### Problem statement
Every line of the records below that holds the word "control" belongs in the answer.

Stored data entries

┌────────

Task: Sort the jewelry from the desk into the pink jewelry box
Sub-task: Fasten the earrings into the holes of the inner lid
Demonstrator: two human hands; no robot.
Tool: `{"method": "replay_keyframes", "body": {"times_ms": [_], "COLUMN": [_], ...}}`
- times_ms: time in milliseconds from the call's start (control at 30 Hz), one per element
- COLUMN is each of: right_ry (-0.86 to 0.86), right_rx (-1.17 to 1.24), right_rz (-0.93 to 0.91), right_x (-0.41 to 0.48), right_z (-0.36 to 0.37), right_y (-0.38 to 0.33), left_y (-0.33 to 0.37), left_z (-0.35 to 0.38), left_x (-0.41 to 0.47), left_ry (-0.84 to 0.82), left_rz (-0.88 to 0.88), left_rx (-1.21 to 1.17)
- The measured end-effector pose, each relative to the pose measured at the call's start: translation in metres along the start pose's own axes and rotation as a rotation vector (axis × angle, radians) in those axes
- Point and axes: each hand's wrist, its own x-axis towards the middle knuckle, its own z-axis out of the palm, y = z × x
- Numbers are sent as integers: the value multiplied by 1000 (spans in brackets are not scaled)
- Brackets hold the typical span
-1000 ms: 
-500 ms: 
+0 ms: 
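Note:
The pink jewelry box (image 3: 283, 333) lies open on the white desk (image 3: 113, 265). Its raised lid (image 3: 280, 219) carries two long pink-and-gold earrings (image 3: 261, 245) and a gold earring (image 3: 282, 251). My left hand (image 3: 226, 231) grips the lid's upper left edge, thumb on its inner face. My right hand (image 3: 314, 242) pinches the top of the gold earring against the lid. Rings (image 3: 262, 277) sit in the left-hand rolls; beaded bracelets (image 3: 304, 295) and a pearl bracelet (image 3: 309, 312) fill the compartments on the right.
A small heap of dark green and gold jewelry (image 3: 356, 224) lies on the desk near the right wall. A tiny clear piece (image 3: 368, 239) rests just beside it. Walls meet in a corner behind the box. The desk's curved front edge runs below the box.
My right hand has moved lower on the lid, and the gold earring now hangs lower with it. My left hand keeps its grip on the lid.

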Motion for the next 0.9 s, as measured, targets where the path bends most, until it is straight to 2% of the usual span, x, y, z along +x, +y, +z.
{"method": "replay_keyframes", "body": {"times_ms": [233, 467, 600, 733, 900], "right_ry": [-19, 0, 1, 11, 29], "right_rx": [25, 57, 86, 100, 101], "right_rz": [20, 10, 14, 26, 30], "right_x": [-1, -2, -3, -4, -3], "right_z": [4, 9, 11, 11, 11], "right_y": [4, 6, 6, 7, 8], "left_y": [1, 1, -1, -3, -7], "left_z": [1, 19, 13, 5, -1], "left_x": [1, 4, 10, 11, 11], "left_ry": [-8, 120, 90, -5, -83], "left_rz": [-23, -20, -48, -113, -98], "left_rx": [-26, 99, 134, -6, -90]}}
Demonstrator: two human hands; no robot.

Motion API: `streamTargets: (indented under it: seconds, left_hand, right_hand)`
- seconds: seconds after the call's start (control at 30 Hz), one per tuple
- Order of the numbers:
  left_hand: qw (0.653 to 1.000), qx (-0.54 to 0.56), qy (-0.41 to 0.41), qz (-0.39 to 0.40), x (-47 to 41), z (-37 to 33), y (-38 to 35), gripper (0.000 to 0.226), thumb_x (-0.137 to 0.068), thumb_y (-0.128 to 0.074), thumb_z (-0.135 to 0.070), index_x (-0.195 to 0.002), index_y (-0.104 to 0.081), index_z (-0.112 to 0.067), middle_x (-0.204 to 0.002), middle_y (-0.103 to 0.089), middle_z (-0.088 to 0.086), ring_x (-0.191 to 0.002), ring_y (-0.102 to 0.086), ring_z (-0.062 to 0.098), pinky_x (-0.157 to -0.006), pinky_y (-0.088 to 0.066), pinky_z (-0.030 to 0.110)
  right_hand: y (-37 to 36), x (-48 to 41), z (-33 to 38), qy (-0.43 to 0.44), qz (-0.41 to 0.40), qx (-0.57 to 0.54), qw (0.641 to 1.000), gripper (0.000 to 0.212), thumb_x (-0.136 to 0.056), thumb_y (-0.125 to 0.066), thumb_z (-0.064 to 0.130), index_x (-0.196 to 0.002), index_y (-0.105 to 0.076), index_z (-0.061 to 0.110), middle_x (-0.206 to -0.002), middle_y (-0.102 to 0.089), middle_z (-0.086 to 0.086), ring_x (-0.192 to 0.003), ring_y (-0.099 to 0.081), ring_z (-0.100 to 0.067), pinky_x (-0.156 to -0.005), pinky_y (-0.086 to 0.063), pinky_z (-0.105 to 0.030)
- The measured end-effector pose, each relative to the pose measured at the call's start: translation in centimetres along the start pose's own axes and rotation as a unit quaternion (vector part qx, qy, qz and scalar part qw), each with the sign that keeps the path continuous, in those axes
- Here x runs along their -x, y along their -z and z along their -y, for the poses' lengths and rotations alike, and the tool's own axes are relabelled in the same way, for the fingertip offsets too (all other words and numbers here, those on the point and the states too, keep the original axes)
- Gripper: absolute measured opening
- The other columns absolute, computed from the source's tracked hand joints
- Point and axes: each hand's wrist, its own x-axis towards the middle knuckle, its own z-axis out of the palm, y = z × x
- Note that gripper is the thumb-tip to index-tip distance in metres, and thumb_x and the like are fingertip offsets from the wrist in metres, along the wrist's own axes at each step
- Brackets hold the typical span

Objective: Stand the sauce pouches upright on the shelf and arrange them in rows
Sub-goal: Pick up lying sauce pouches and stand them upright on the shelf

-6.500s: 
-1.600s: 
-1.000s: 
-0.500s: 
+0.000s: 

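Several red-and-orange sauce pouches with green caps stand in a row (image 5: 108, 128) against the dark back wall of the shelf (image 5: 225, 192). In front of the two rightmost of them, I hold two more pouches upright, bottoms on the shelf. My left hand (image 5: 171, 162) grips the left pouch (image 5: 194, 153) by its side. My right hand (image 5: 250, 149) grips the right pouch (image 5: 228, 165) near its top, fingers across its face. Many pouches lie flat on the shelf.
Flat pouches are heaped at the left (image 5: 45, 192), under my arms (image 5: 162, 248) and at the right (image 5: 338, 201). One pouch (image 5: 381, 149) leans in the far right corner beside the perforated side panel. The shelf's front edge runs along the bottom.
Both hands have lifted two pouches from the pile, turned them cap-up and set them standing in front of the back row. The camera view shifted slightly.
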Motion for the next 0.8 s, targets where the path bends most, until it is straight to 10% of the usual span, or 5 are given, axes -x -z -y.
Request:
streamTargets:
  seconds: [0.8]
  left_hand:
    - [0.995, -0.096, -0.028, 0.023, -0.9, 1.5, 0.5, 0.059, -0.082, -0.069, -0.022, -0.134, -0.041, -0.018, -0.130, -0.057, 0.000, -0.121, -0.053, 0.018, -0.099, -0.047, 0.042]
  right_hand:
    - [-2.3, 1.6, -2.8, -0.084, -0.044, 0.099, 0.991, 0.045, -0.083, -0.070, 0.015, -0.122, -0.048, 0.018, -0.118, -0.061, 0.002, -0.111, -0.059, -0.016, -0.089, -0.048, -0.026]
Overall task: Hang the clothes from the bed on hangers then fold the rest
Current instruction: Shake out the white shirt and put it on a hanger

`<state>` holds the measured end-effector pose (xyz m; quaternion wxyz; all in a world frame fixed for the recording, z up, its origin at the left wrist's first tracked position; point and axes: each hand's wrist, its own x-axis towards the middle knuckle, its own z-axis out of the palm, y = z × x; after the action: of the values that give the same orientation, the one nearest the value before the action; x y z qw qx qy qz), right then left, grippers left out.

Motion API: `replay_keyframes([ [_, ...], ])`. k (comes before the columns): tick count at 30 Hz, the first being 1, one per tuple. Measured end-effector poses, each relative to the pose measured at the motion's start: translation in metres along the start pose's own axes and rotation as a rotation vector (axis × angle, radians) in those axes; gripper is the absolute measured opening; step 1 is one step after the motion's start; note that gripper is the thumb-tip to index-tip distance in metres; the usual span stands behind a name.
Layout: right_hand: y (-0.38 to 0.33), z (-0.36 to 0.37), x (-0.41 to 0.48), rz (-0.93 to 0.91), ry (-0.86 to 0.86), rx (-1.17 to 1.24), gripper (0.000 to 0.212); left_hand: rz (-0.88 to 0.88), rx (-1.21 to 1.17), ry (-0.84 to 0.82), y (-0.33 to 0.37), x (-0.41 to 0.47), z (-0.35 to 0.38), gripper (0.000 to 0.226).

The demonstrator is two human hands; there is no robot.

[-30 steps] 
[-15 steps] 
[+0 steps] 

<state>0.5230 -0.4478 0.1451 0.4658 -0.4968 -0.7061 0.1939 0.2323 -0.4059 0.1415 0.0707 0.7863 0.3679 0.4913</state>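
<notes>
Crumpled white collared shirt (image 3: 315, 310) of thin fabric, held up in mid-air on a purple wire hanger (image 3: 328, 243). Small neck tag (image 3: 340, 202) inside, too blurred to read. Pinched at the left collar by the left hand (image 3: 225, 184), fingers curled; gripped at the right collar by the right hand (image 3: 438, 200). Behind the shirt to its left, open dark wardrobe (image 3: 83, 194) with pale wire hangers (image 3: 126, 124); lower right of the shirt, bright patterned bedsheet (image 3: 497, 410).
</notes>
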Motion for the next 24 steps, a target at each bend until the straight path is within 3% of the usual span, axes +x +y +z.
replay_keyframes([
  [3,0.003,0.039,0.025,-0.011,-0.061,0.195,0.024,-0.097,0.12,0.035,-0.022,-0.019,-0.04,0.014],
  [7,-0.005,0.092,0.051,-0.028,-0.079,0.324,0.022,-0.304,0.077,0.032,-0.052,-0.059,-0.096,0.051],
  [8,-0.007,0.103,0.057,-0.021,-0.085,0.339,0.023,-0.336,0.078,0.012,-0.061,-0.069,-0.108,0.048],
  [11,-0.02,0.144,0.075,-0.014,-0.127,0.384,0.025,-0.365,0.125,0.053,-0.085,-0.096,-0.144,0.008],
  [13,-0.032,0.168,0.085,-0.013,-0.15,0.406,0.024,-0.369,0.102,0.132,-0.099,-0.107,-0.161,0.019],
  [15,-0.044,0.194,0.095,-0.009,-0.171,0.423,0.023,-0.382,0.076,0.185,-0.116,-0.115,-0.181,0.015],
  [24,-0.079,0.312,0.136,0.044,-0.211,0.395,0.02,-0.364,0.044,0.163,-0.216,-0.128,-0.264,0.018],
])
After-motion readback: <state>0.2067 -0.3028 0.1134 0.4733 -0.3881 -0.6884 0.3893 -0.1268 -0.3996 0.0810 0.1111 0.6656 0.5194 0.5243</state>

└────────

### The completed task
- times_ms: time in milliseconds from the call's start (control at 30 Hz), one per element
- seconds: seconds after the call's start (control at 30 Hz), one per tuple

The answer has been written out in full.